Doctors at Dartmouth Hitchcock performed an ultrasound, discovered a mass, and performed a biopsy. About a week later they called to inform the family that the mass was malignant, and Bella had ASPS. For Graton, the news came during an already tumultuous period. Her mother, Bella’s grandmother, had recently been diagnosed with stage IV lung cancer that had moved to her brain. Now her kindergarten-bound daughter, her only child, was facing a rare sarcoma almost never seen in children.
“It was a very scary time, but we just stayed strong,” says Graton. “They removed Bella’s whole tumor, plus some extra nerve tissue, and for four years we had clean scans. We didn’t even need chemo, and the doctors told us it was likely that Bella was now cancer-free.”
Despite this optimistic outlook, Graton spent enough time chatting with other families on ASPS online forums to know the cancer could stay undetected for long periods and then show up in another part of the body. She lobbied the hospital for more frequent scans, which led to the 2020 discovery of the tumor in Bella’s lungs. The family tried several chemotherapy regimens, including oral chemotherapy, but none worked.

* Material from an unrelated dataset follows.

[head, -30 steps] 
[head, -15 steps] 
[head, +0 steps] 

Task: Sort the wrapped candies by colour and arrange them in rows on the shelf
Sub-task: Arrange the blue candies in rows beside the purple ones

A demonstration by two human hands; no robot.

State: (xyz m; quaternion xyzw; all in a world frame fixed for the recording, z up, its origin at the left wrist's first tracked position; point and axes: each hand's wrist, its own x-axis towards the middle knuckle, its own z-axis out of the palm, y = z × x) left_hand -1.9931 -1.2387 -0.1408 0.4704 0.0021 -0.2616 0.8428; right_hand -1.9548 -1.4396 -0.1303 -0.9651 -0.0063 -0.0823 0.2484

“Bella’s doctor at Dartmouth Hitchcock was looking all across the East Coast for clinical trials that might help Bella,” says Graton. “When he found one at Dana-Farber/Boston Children’s that Bella qualified for, we couldn’t wait to get started.”
Ready for more adventures
That first long drive to Boston for a meeting with Collins, and what would become Bella’s team at Dana-Farber/Boston Children’s, only further solidified Graton’s confidence.
“I think I surprised Dr. Collins because I had done so much of my own research into the disease, but I was just so excited to find a doctor who really understood what ASPS was all about,” Graton recalls with a laugh. “Having a doctor and a team that was so knowledgeable, and that we could really trust, provided a lot of relief. They could not have been more caring or inviting.”

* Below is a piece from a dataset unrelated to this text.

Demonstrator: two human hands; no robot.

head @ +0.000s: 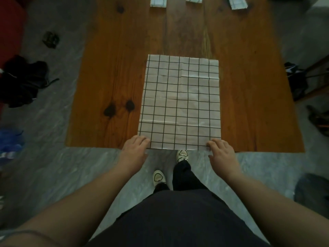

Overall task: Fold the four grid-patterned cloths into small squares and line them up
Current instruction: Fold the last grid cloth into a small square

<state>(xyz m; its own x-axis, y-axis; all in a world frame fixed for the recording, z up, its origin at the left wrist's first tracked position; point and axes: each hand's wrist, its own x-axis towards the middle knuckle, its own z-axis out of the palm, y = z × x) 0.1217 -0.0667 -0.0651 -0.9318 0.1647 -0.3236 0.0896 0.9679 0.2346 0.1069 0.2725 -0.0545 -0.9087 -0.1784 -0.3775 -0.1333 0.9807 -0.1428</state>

Since her diagnosis, Bella’s mom, Emily Graton (left) has been her biggest supporter.
Clinical trials involve testing new treatments in people – drugs, diagnostic procedures, and other therapies – to ensure their safety and effectiveness. Almost every cancer drug starts out in a clinical trial, and by enlisting in trials patients can both (hopefully) benefit themselves as well as provide key insights to doctors seeking better treatments for all patients. Confident in Collins and her team at Dana-Farber, Graton enrolled Bella on the trial.
In the months and years to come, mother and daughter developed a ritual. Each third Thursday they would wake up at 3:30 am and travel by car and bus to Boston, where Bella would get her 30-minute infusions and check-ups with Collins at Dana-Farber/Boston Children’s. To make the trips more fun, they would cap off each with different treats from nearby restaurants.
Bella’s response on the trial was the best treat of all. The tumor stopped growing, and she experienced none of the side effects (hair loss, loss of appetite, extreme exhaustion forcing her to miss stretches of school) she endured on previous treatments. By early 2025, Collins felt strong enough about Bella’s response to recommend the family move Bella’s infusions to Dartmouth Hitchcock.

A big fan of action role-play games online, Bella (center) got into the spirit at the 2024 PAX East gaming convention in Boston.
“The participation of children like Bella in this trial led to FDA approval of this medication in children,” says Collins. “It was this approval that allowed Bella to be treated closer to home. Participation of children and adolescents in clinical trials is important in bringing new drugs to pediatrics.”
These days Bella is looking forward to her freshman year of high school, and is still playing plenty of Genshin Impact. She says her favorite part of the game is saving innocent creatures she encounters during quests, and she hopes to someday turn her love of gaming into a career. She’s already taken part in one event where she and other gamers raised money for cancer research.
No matter what she ends up doing, however, Bella is planning for many more adventures, real and imagined.